I pay tribute to my union, the Transport and General Workers Union, and to its national secretary, Mr. Peter Booth, who has been actively promoting the argument for a strategy for our industries. The cuts in interest rate have been extremely welcome, but we must remember that the average company in west Yorkshire employs 50 people. Such companies are least able to afford to invest in new technology, research and development.

We should also remember that high exchange rates create difficulties for the industries that we represent, particularly as many low-cost producers link their currencies to the dollar, often at artificially low rates. That gives them an extremely competitive edge and often an unfair economic advantage over home producers. We must also consider training. We welcome the initiatives taken by the industry recently, but in Bradford we have the prospect of losing 600 training places in the coming year. That is scandalous, given the difficulties that the United Kingdom will have to face.

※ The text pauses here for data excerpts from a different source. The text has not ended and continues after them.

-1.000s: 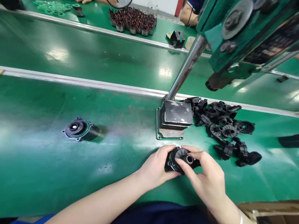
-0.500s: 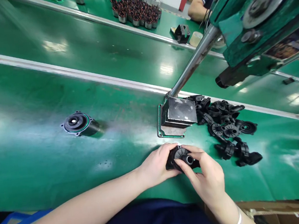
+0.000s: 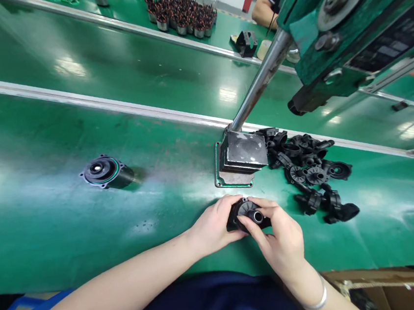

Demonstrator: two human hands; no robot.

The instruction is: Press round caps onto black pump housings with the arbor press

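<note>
Both my hands are closed around a black plastic pump housing (image 3: 247, 211) near the front of the green table. My left hand (image 3: 218, 226) grips its left side, and part of the housing is hidden behind the fingers. The thumb and fingers of my right hand (image 3: 279, 231) pinch it from the right, around its short round spout, which points up toward me. Just beyond my hands stands a metal block (image 3: 246, 150) on a base plate. Off to the left, a black cylindrical motor body (image 3: 102, 172) with a green sealing ring lies by itself.
Black plastic housings (image 3: 307, 164) lie piled right of the block. A green press head (image 3: 327, 29) on a steel post (image 3: 262, 80) overhangs the right side. Across the metal rail are copper-wound parts (image 3: 181, 14) and another person's arm (image 3: 264, 12). An open cardboard box (image 3: 399, 292) sits below the front edge.
The view has shifted slightly, so everything on the table appears a little further left and higher. My hands keep the same hold on the pump housing.
</note>
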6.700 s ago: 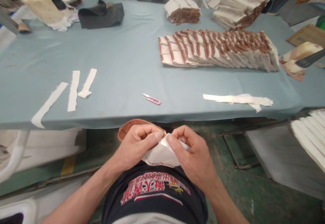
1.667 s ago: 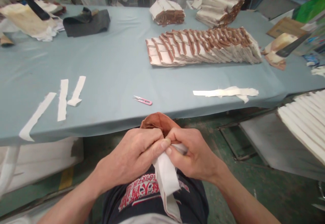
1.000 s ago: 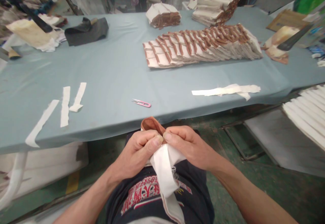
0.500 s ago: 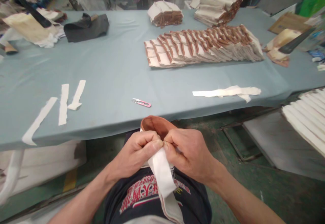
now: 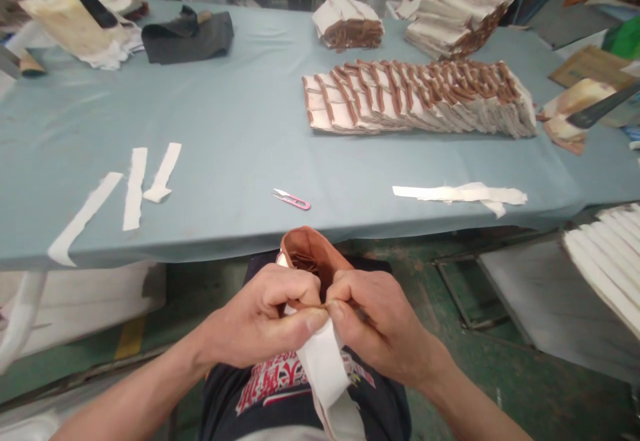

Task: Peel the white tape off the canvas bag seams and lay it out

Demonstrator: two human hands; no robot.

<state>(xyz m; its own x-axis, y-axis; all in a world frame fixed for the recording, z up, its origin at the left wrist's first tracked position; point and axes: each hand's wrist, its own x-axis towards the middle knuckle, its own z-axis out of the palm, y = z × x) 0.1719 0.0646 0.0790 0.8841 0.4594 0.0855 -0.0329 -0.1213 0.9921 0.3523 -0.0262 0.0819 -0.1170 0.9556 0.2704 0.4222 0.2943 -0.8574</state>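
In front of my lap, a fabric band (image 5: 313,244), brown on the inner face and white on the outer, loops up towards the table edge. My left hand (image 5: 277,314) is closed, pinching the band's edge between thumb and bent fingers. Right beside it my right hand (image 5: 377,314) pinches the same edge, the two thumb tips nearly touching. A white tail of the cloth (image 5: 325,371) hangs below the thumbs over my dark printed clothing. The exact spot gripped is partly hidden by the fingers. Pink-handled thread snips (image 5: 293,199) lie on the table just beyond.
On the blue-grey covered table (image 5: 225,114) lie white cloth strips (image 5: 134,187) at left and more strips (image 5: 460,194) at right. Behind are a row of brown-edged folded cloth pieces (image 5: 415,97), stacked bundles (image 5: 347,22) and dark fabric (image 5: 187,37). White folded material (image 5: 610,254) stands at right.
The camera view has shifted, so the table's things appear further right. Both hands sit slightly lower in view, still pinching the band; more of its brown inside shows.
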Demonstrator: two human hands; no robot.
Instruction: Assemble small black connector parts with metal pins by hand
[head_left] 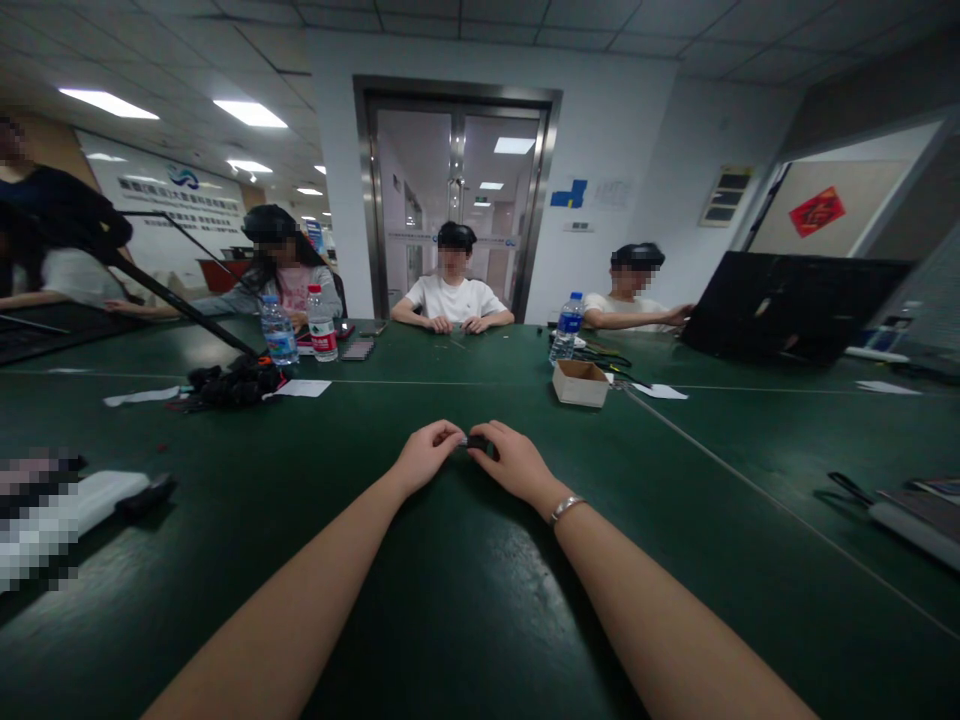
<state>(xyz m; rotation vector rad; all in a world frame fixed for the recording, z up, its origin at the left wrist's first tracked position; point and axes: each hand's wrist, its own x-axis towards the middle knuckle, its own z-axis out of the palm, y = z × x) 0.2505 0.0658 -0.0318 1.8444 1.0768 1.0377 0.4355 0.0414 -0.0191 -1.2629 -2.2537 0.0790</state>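
Note:
My left hand and my right hand meet over the dark green table, fingertips pinched together. Between them sits a small dark object, too small to name. Both hands rest on the tabletop with fingers curled. A metal bracelet circles my right wrist.
A small open cardboard box stands beyond my hands, with a water bottle behind it. Two more bottles and a black bundle of gear lie at left. A white device lies near left. Several people sit across the table; a black case stands at right.

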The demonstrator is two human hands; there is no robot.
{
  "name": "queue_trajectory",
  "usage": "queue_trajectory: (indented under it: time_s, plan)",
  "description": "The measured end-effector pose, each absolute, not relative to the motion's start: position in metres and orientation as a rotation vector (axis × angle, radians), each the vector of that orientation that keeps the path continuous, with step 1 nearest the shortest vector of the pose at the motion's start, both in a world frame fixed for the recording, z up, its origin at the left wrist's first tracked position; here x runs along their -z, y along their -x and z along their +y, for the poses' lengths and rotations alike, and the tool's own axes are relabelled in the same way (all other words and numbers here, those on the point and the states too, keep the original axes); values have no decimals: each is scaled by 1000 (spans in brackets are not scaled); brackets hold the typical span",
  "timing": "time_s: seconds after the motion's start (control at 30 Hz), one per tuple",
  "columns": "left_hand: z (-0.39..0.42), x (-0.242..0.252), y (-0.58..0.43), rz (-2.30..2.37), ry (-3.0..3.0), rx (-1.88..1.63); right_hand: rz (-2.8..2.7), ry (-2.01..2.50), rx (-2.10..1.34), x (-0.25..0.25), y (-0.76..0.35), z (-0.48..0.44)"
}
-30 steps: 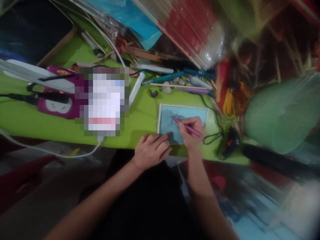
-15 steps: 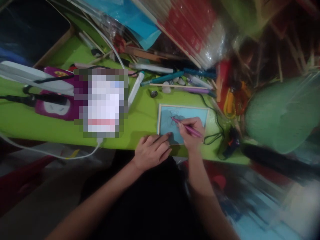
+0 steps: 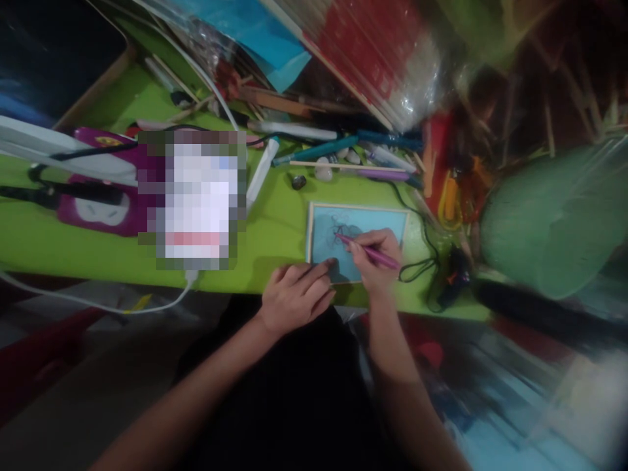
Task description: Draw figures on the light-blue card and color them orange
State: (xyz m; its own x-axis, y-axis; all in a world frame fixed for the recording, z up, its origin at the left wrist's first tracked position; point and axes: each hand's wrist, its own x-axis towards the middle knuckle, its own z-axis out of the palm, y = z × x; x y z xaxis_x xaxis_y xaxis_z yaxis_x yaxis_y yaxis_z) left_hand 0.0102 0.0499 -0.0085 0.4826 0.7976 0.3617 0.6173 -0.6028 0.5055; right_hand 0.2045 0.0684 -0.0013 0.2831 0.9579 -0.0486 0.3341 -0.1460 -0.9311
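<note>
Holding a pink pen (image 3: 349, 243) in a tight grip, my right hand (image 3: 377, 261) sits at centre frame, the tip touching the blue framed panel (image 3: 322, 230) on the green counter (image 3: 275, 219). My left hand (image 3: 294, 297), just lower left of it, has an empty grip; its loosely curled fingers (image 3: 324, 264) rest on the panel's near corner.
</note>
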Motion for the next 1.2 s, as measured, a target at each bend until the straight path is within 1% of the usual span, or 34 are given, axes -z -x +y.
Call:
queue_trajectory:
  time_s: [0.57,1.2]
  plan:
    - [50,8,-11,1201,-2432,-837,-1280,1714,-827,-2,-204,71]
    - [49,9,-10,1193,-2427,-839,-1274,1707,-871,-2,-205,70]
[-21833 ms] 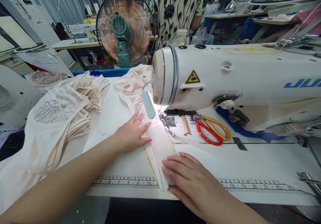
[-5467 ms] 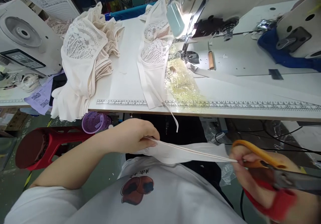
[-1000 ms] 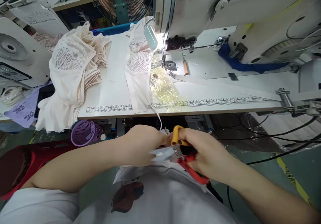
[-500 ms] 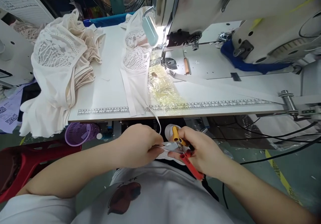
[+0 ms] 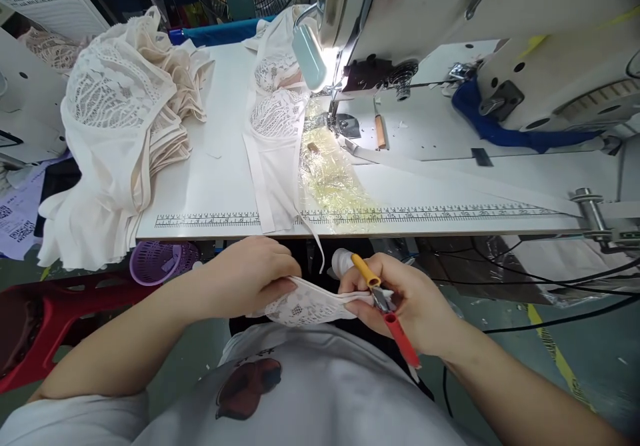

I urge the Minister to listen to the points that have been raised in this and many earlier debates. Our constituents who work in textiles and clothing are often mystified about the Government's policy on those vital industries. The Government's view often appears to be grudging. Today, as the hon. Member for Keighley has said, they are completely isolated. I urge them at least to accept publicly and quickly in the talks immediately after Easter that 17 months must be the minimum. We want the MFA to continue for at least 10 years. We want the rest of the strategy to which I have referred today to be put in place as soon as possible to assist the industry nationally and regionally.

The Government keep saying that their aim is the liberalisation of trade for the benefit of consumers. I remind the Minister that textile workers are also consumers. If one follows the Government's policy to its logical conclusion, the prospect is that the British textile and clothing industry will be wiped out. British consumers will then depend totally on imported textiles and clothing and will become the victims of whatever prices overseas exporters wish to charge. None of us wants that to happen. Our constituents who work in these important industries deserve better.